=== Work instruction ===
Pictures in the entries below are excluded; copy only the lines from the one containing "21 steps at" to the one containing "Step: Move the", both included.
*** Opening of Material provided ***
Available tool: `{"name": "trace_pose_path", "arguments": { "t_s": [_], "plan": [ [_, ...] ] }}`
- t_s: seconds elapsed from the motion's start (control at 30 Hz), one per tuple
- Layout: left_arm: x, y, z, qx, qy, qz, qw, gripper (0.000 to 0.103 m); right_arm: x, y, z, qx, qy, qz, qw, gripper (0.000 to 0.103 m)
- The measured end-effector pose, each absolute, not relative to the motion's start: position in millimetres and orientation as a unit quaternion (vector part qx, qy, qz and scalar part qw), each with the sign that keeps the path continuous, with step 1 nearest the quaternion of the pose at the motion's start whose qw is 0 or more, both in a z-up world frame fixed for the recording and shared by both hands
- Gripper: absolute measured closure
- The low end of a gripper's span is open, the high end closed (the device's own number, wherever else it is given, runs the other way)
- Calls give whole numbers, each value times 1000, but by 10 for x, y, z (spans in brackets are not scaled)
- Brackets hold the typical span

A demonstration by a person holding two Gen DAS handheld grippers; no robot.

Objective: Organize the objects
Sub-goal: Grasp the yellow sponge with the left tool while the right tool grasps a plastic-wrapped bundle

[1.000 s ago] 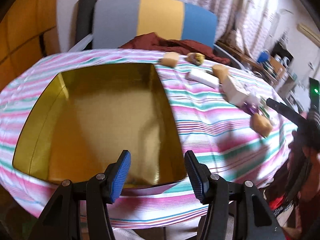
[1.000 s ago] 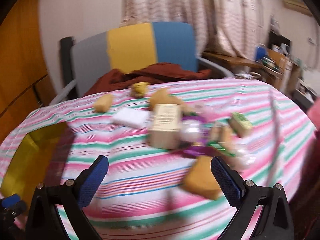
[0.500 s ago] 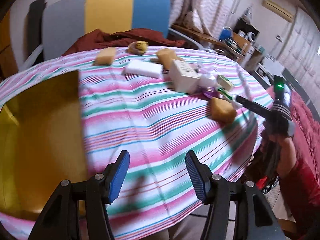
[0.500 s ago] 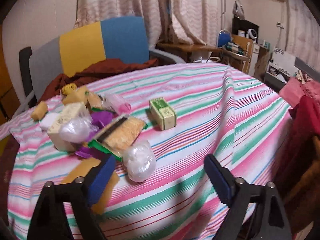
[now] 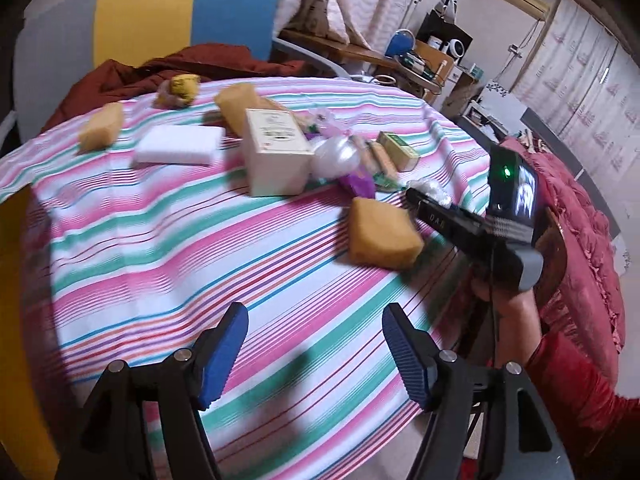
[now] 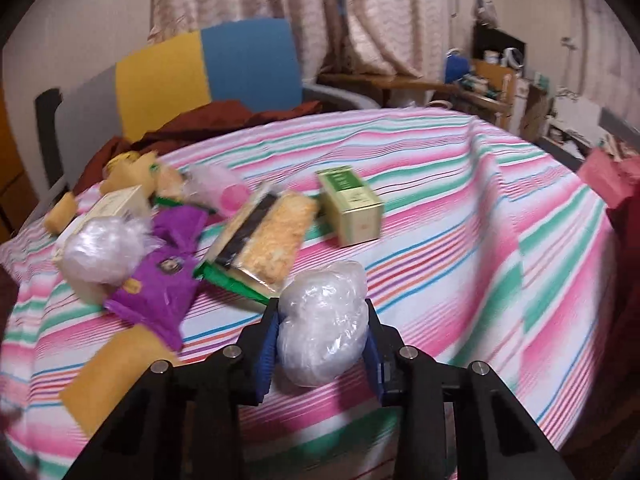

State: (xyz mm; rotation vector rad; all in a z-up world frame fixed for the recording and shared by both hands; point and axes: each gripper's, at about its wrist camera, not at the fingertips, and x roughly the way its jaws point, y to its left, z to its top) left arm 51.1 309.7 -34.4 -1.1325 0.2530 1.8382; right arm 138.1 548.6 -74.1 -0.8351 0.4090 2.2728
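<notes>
In the right wrist view my right gripper (image 6: 322, 312) is closing on a crumpled clear plastic bag (image 6: 324, 332) that sits on the striped tablecloth (image 6: 460, 220), and both blue pads press its sides. In the left wrist view the right gripper's black arm (image 5: 448, 220) reaches in from the right beside a yellow sponge (image 5: 380, 236). My left gripper (image 5: 314, 316) hangs over bare cloth near the table's front edge; its jaws are opening with nothing between them. A gold bin (image 5: 16, 320) shows only at the left edge.
The middle of the table holds a cream box (image 5: 276, 156), a white foam block (image 5: 178, 146), a green box (image 6: 350, 204), a purple packet (image 6: 160, 276), a wrapped scrub pad (image 6: 266, 240) and a second plastic ball (image 6: 100, 250). A chair (image 5: 144, 12) with maroon cloth (image 5: 192, 64) stands behind.
My right gripper came down over the plastic bag and its jaws closed onto it. My left gripper swung right, away from the gold bin toward the objects, and widened.
</notes>
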Motion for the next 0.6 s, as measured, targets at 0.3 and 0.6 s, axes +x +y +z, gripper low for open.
{"name": "trace_pose_path", "arguments": {
  "t_s": [0.3,0.6],
  "plan": [
    [544,3853,-483,-456,110,726,503,28,1573,5535,-796,-269,186,875,356,66],
    [583,4242,-703,-426,173,727,510,28,1548,5495,-829,-269,172,877,359,66]
  ]
}}
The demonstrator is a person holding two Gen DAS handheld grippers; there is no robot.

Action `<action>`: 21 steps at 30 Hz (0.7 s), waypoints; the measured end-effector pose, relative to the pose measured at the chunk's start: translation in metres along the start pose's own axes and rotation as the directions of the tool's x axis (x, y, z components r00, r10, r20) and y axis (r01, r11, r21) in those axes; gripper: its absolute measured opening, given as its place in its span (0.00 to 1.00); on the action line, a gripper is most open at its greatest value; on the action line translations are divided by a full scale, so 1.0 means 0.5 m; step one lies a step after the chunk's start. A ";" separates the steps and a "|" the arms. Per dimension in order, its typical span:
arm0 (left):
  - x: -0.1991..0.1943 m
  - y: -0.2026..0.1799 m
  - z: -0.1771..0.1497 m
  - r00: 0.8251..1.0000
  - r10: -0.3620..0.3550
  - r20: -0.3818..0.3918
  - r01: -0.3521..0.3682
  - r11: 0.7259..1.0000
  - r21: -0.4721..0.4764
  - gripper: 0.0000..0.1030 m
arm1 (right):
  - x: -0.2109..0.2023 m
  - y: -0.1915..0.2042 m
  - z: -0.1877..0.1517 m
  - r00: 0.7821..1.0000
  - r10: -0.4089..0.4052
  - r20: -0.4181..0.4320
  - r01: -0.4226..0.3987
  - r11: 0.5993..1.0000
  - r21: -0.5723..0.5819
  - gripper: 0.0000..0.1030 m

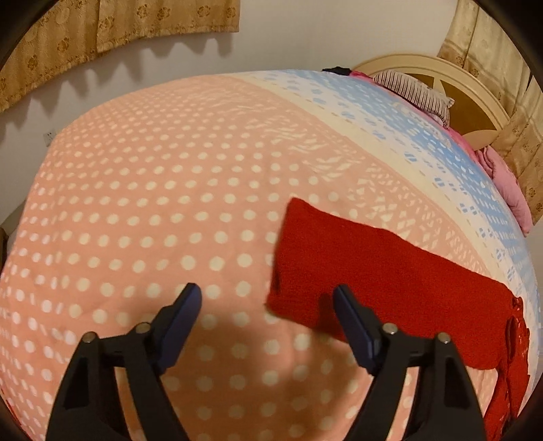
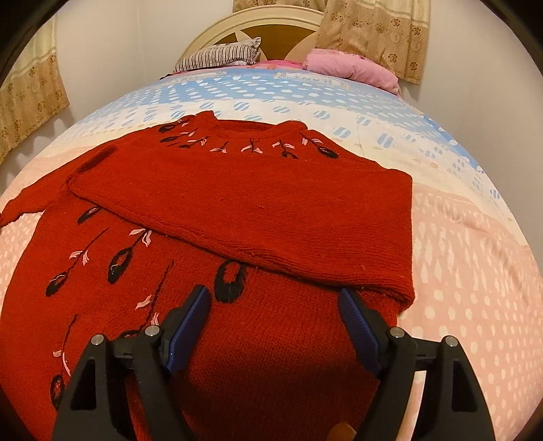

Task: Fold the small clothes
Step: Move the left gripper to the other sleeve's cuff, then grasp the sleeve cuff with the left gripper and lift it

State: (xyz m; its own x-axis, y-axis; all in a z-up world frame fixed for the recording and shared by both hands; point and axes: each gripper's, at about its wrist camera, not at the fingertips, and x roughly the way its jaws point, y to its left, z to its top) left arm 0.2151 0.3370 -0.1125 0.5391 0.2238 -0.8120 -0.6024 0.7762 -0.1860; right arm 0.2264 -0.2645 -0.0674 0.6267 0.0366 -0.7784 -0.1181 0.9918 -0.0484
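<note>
A red knitted sweater [image 2: 258,210] with black and pink embroidery lies flat on the bed, its right sleeve folded across the chest. In the left wrist view its other sleeve [image 1: 380,274] stretches out over the spotted blanket. My left gripper [image 1: 268,291] is open and empty, hovering just above the blanket beside the sleeve's cuff end; its right finger overlaps the sleeve edge. My right gripper [image 2: 273,293] is open and empty, above the sweater's lower body, just below the folded sleeve.
The bed is covered by a pink spotted blanket [image 1: 142,210] with a blue and white band [image 2: 258,88] toward the head. A striped pillow [image 2: 220,56], a pink quilt [image 2: 353,69] and a headboard [image 2: 271,20] stand at the far end. Curtains [image 1: 101,37] hang on the walls.
</note>
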 end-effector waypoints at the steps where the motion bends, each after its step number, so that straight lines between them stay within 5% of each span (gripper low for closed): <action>1: 0.002 -0.004 0.000 1.000 -0.003 0.000 0.003 1.000 0.002 0.76 | 0.000 0.000 0.000 1.000 -0.002 0.000 0.002 1.000 0.000 0.77; 7: 0.008 -0.036 -0.001 0.999 -0.025 0.026 0.023 0.999 0.048 0.61 | 0.000 0.004 0.000 1.000 -0.012 0.002 0.012 1.000 -0.001 0.78; 14: 0.020 -0.044 0.006 0.996 -0.076 0.042 0.073 0.995 0.070 0.24 | -0.001 0.007 -0.001 1.000 -0.022 0.005 0.022 1.000 -0.003 0.79; 21: 0.015 -0.051 0.009 0.993 -0.105 0.060 0.099 0.991 0.091 0.22 | -0.001 0.006 -0.001 1.000 -0.022 0.005 0.022 1.000 -0.004 0.79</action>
State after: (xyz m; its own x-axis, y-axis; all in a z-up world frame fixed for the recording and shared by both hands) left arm 0.2372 0.3216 -0.1115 0.6337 0.1765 -0.7532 -0.4898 0.8452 -0.2140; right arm 0.2254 -0.2613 -0.0673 0.6330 0.0156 -0.7740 -0.1076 0.9919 -0.0681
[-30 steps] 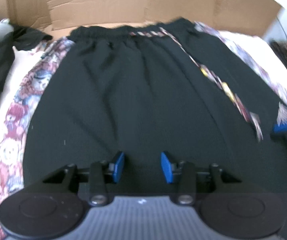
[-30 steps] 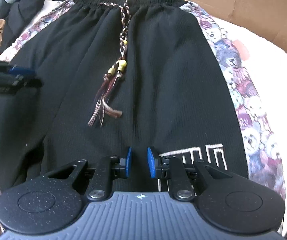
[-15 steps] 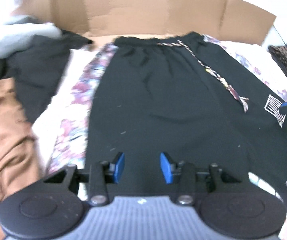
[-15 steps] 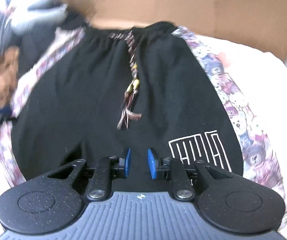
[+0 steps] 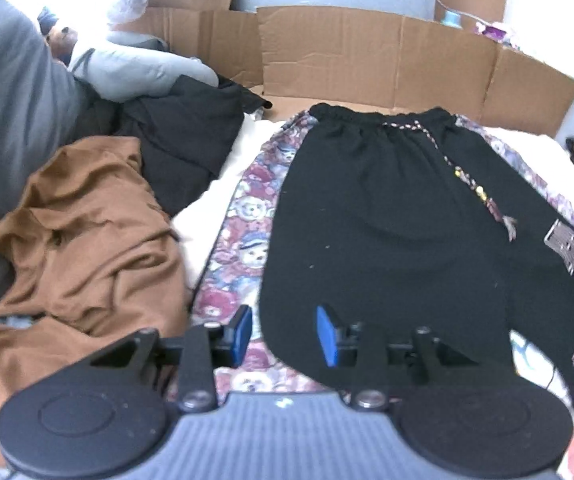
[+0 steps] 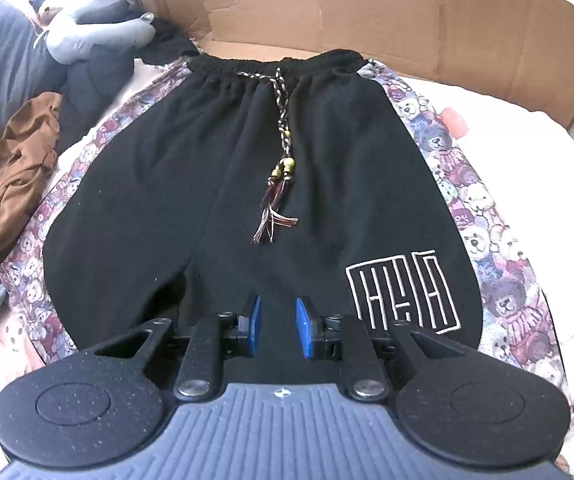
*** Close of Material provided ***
=== Your response ===
Action `<action>`: 21 steps at 30 Hz (0.7 s), waypoints; the measured end-effector pose, relative to the pose measured at the chunk's start: translation in metres along the start pose's own axes and rotation as the directions of the tool's x axis (x, y, z components r00, r10, r20) and y axis (r01, r11, r21) in those axes; gripper: its absolute measured opening, given as its place in its span (0.00 to 1.00); on the action line, a gripper is most open at its greatest value; on the action line translations are divided by a full scale, so 1.0 means 0.5 m; step one lies a step after the chunk's start. A ";" separates the steps and a "|" the arms. Per dimension in order, its typical span:
arm0 (left):
  - x: -0.1991..0.1943 m
  - y: -0.2026..0.1799 m
  - z: -0.1771..0.1497 m
  - r00: 0.8251..1.0000
  - r10: -0.3620..0.3550
  - r20: -0.3818..0.3918
  - r01: -0.3521..0.3682
  - r11: 0.7259..1.0000
  - r21: -0.4721..0.4764
  - gripper: 0.0000..0.1030 m
arm1 (right):
  - x: -0.2109..0.2023 m
  - y: -0.1915..0.2042 m
  - z: -0.1877..0.1517 m
  - r00: 0.7821..1.0000
  - r10: -0.4089..0.4052
  - r20: -0.4181..0.4320
  - r01: -0.4226..0.3987
  - r11: 0.5993..1.0000
  - r21: -0.5723..0.5819
  - gripper: 0.0000..0.1030 m


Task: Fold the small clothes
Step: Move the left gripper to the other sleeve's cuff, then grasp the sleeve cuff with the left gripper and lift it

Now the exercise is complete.